## Assignment
Look below for the line holding "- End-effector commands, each" and the line holding "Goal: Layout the". Repeat those two and everything between, exactly.

## Record set
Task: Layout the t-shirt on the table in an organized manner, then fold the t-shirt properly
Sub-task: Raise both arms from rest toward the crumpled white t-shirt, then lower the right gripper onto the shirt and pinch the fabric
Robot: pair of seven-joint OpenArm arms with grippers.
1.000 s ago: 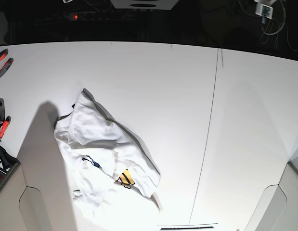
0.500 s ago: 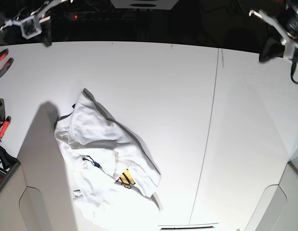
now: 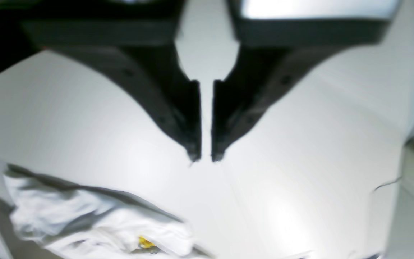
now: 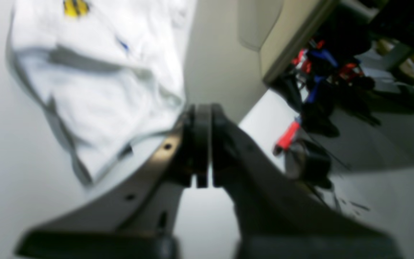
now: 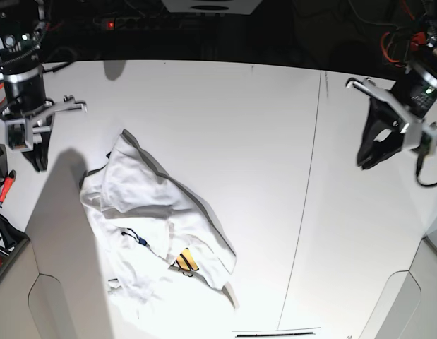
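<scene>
The white t-shirt lies crumpled on the left half of the table, with a bit of yellow print showing. It also appears as the t-shirt low in the left wrist view and the t-shirt in the right wrist view. My left gripper hangs above the table's right side, far from the cloth. In its own camera the left gripper is open by a narrow gap, with nothing in it. My right gripper hovers just left of the shirt's top corner. The right gripper shows a thin slit and holds nothing.
A thin dark seam crosses the table right of the middle. Red-handled tools and clutter sit off the left edge. Beige base panels fill the near left corner, and another panel the near right.
Both arms have come down from the top edge of the base view toward the table. Their jaws have parted slightly from shut. The t-shirt has not moved.
</scene>
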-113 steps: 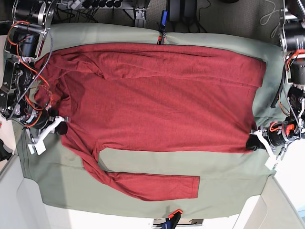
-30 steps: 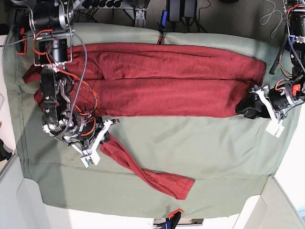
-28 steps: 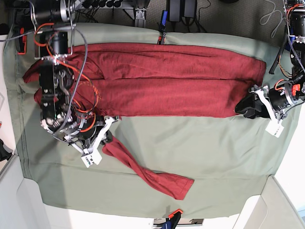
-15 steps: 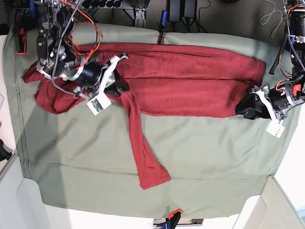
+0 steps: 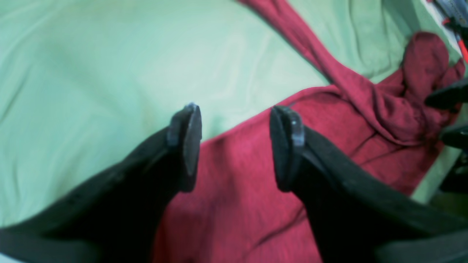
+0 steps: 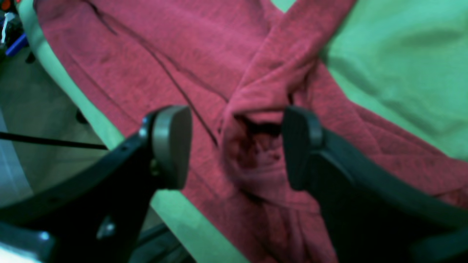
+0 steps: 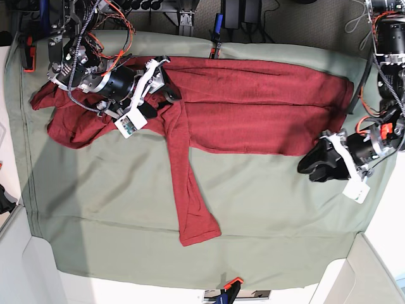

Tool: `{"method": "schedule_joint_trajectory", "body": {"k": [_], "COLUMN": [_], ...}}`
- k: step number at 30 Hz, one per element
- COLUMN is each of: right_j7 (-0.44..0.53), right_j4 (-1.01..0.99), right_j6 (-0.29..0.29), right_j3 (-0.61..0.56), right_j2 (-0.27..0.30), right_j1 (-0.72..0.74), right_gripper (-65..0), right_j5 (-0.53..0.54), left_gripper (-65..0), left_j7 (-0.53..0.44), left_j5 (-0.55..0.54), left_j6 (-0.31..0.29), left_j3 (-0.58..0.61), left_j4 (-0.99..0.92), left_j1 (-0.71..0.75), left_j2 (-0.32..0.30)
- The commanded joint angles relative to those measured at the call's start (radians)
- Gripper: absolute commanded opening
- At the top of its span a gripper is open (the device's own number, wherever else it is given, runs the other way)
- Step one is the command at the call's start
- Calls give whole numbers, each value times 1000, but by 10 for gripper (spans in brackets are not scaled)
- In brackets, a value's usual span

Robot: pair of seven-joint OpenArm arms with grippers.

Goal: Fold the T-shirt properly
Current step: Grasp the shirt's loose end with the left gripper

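Observation:
The maroon T-shirt [image 7: 253, 107] lies folded into a long band across the far half of the sage-green cloth [image 7: 272, 215]. One sleeve [image 7: 188, 190] trails down from the band toward the near edge. My right gripper [image 7: 166, 95] hovers open over the bunched root of that sleeve [image 6: 256, 109], and the fabric lies between its fingers untouched. My left gripper [image 7: 307, 170] stands open on the green cloth just off the shirt's lower right corner. In the left wrist view the gripper [image 5: 237, 122] has nothing in it, and the shirt's edge [image 5: 241, 175] lies below.
Clamps hold the green cloth at the far edge [image 7: 216, 28], the near edge [image 7: 229, 283] and the far left [image 7: 26, 52]. Loose wiring hangs around the right arm's base [image 7: 82, 38]. A crumpled part of the shirt [image 7: 66, 120] lies at the left end.
My right gripper has opened and let go of the sleeve, which now lies across the cloth. My left gripper has drawn back from the shirt's right edge and stands a little wider.

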Motion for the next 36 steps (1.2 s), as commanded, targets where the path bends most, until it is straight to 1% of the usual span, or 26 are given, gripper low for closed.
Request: {"method": "schedule_joint_trajectory", "body": {"k": [1, 5, 8, 9, 12, 14, 16, 18, 21, 24, 25, 29, 31, 32, 35, 36], "right_j7": [24, 45, 57, 56, 55, 53, 52, 49, 48, 40, 36, 29, 26, 27, 26, 26], "right_j4": [18, 23, 23, 23, 23, 23, 23, 22, 22, 22, 22, 22, 22, 22, 22, 22], "right_j6": [4, 4, 4, 4, 4, 4, 4, 4, 4, 3, 2, 0, 0, -1, -1, -1], "right_j3": [16, 109, 209, 244, 341, 390, 428, 458, 483, 488, 488, 488, 489, 489, 492, 493], "right_j2": [3, 3, 3, 3, 6, 19, 42, 68, 110, 141, 144, 144, 144, 145, 145, 145], "right_j1": [10, 13, 15, 14, 14, 14, 10, 9, 8, 3, 0, -34, -47, -53, -61, -60], "right_gripper": [-265, -266, -266, -266, -266, -266, -266, -266, -266, -266, -266, -266, -266, -266, -266, -266], "right_j5": [15, 17, 35, 45, 65, 77, 96, 109, 109, 109, 109, 125, 136, 136, 135, 136], "left_gripper": [-280, -274, -274, -274, -274, -274, -274, -274, -274, -274, -274, -274, -274, -274, -274, -275], "left_j7": [-40, -127, -187, -205, -257, -289, -323, -354, -380, -417, -425, -427, -427, -428, -435, -443], "left_j5": [12, 166, 269, 299, 378, 428, 483, 503, 523, 612, 620, 638, 679, 696, 754, 778], "left_j6": [-6, -6, -6, 5, 34, 56, 92, 125, 162, 243, 257, 262, 300, 320, 324, 338], "left_j3": [24, 186, 282, 301, 324, 323, 323, 323, 323, 323, 323, 323, 323, 323, 323, 323], "left_j4": [13, -32, -129, -171, -332, -451, -563, -653, -749, -817, -835, -866, -867, -867, -867, -868], "left_j1": [-35, -126, -219, -253, -359, -430, -488, -529, -573, -599, -601, -603, -602, -602, -599, -597], "left_j2": [-1, 65, 142, 171, 266, 322, 363, 398, 454, 512, 528, 584, 605, 611, 624, 625]}}
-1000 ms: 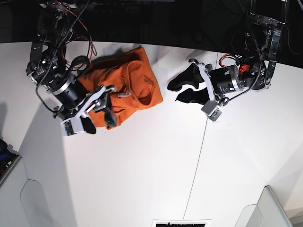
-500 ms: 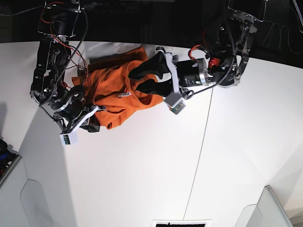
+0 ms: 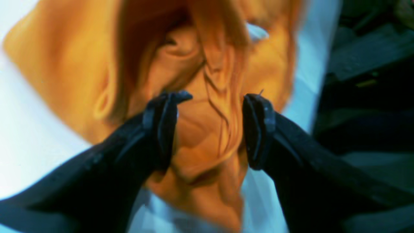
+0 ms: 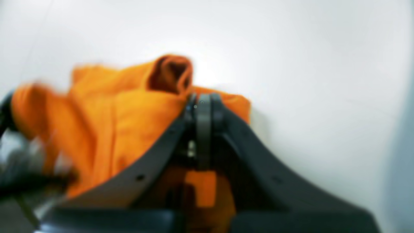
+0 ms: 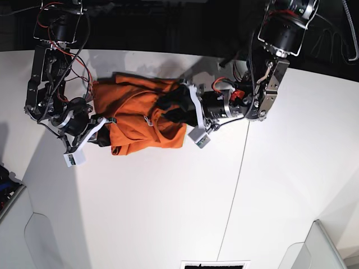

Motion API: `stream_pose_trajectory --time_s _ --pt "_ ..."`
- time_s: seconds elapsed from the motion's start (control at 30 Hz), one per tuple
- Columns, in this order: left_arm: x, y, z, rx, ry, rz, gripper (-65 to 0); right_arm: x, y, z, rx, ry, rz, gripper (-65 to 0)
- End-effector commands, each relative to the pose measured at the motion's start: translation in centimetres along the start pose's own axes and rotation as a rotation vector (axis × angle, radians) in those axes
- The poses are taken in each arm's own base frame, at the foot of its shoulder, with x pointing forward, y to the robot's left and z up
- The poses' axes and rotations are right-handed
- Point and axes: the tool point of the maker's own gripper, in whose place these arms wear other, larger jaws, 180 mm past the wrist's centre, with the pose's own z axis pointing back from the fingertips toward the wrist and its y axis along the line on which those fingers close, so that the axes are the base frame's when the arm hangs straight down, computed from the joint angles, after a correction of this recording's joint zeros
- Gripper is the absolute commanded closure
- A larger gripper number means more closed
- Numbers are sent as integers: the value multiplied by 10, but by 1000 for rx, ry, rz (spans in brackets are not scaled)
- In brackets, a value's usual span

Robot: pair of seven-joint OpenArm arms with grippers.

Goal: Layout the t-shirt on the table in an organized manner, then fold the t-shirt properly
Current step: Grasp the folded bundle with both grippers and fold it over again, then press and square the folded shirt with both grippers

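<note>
The orange t-shirt [image 5: 137, 112] lies bunched and wrinkled on the white table [image 5: 168, 196] near its far edge. My left gripper [image 5: 168, 109] is at the shirt's right side. In the left wrist view it [image 3: 216, 100] is open, and its black fingers [image 3: 161, 126] straddle a raised ridge of orange cloth [image 3: 207, 64]. A small white tag [image 3: 257, 32] shows beyond. My right gripper [image 5: 104, 131] is at the shirt's lower left edge. In the right wrist view it [image 4: 202, 102] is shut, with blurred orange cloth [image 4: 129, 110] around and under the pads.
A thin dark seam [image 5: 233, 207] runs across the table right of the shirt. A grey bin rim [image 5: 331, 246] is at the bottom right and a box edge [image 5: 8, 188] at the far left. Dark space lies beyond the table's far edge.
My left gripper has moved left from the bare table onto the shirt's right side. The shirt has bunched up and shifted left. My right gripper has drawn back to the shirt's lower left edge.
</note>
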Motion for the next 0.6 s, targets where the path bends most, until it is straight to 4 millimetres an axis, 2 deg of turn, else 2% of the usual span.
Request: stream_pose_trajectory --time_s 0.0,0.1,0.2,0.33,0.47,0.57 --pt "13 16 1 49 10 -21 -361 11 5 6 23 -44 22 0" --pt "40 39 -6 93 4 -50 -361 -6 10 14 22 -31 16 0" --pt "78 57 -14 123 -37 -72 -361 -17 21 22 53 -42 -5 0" --pt "112 56 -30 107 -55 -66 -361 -29 44 29 112 -56 -23 0" --pt "129 53 -32 100 -57 -79 -361 -32 65 25 152 -79 -56 0" --pt "138 50 -28 81 -37 -71 -361 -29 73 22 166 -102 -75 0"
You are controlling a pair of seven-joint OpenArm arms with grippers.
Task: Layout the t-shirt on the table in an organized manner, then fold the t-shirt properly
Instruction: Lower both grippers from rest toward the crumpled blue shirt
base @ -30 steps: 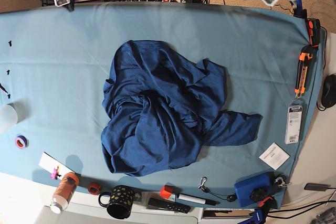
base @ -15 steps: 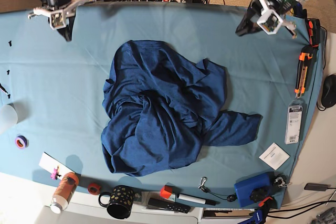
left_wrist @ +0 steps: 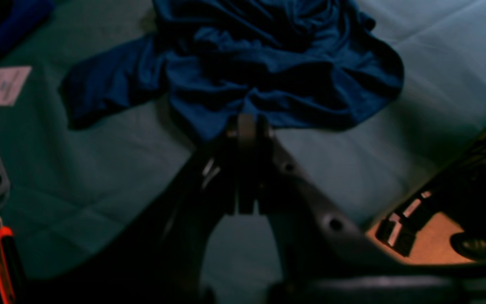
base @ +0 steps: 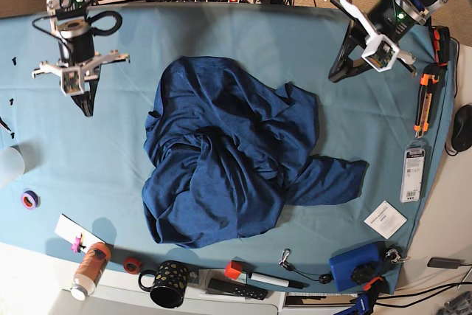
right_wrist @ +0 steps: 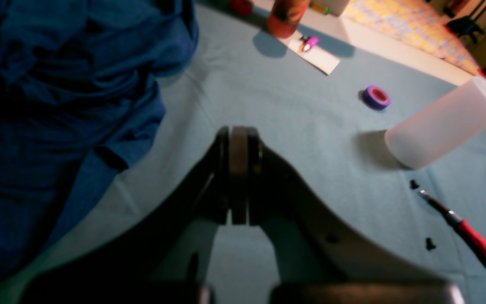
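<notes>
Worktop spread with smooth light teal cloth carries the crumpled dark navy-blue t-shirt at its middle. Frosted translucent cup lies toppled, apparently empty. Both left end effector and right end effector hover pinched together, empty.

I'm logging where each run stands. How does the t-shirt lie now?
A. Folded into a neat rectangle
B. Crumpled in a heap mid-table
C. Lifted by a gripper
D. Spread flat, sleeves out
B: the t-shirt lies bunched and creased on the table, neither gripper touching it.
</notes>
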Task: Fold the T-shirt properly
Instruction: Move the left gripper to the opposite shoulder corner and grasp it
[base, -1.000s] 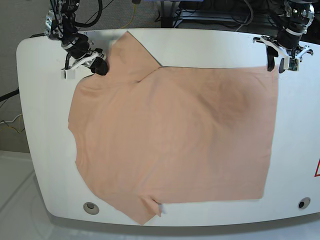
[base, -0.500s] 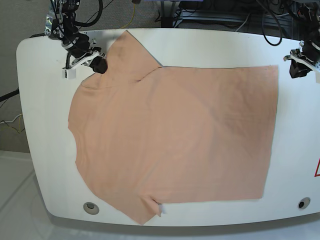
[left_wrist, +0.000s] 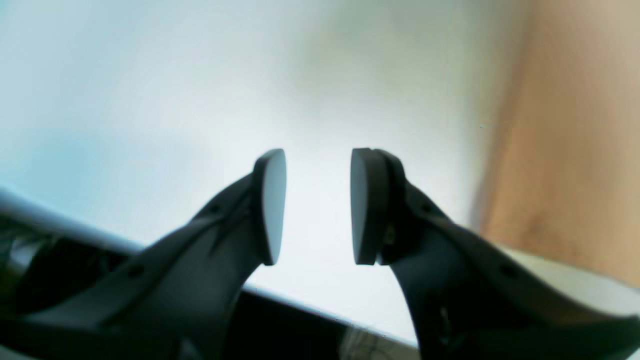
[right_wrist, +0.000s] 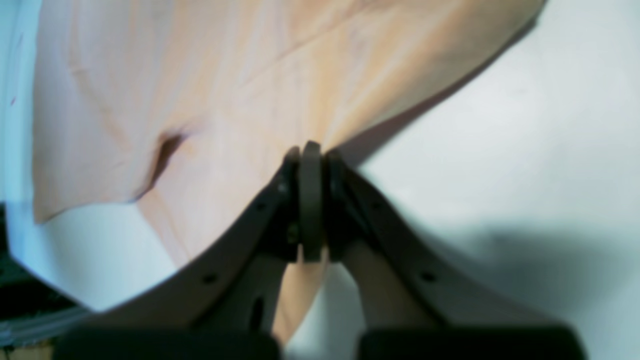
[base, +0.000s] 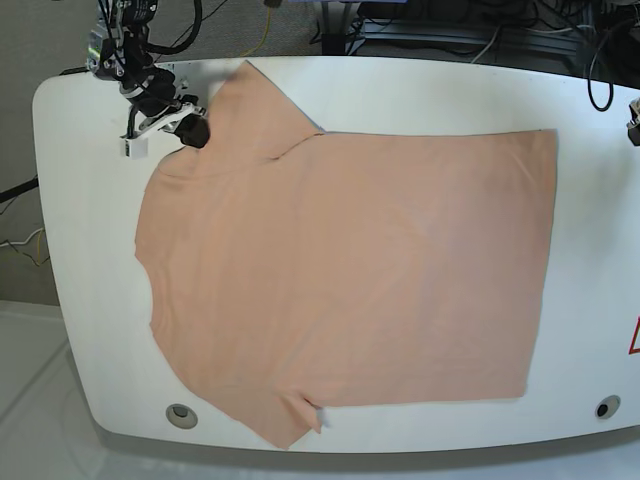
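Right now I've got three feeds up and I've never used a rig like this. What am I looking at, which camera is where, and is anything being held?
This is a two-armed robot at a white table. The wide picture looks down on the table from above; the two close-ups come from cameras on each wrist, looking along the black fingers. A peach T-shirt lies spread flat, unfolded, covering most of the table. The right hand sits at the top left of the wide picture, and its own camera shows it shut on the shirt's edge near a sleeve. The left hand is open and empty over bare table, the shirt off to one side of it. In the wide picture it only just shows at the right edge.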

## Output of the task
- End-effector commands, each relative to the pose measured at the motion's start: translation in centimetres along the start pose's own axes and rotation as a rotation vector (axis × angle, radians) in those axes
- The poses are taken in each arm's own base frame, at the foot of its shoulder, with x pointing forward, y to the robot's left and z up
- The poses' axes and rotations are right-handed
- Point and axes: the tool point of the maker's own gripper, in whose place these arms wear other, larger jaws, 180 mm past the wrist's centre, with the pose's own z axis pointing back from the fingertips toward the wrist and its y axis along the line on which those fingers close, so that the axes are the base frame's when the arm hangs straight down, computed from the joint angles, after a correction of this recording's joint zeros
- Gripper is the absolute commanded closure
- A larger gripper number means more closed
- Numbers are sent as integers: the value multiplied by 10, but by 1000 for rx, ry, rz (spans in brackets are not scaled)
- In brackets, a value's usual span

Robot: pair of seven-joint OpenArm arms with grippers.

Goal: Layout the t-shirt on the table in an organized manner, then fold the t-shirt properly

Nothing else belongs to this answer.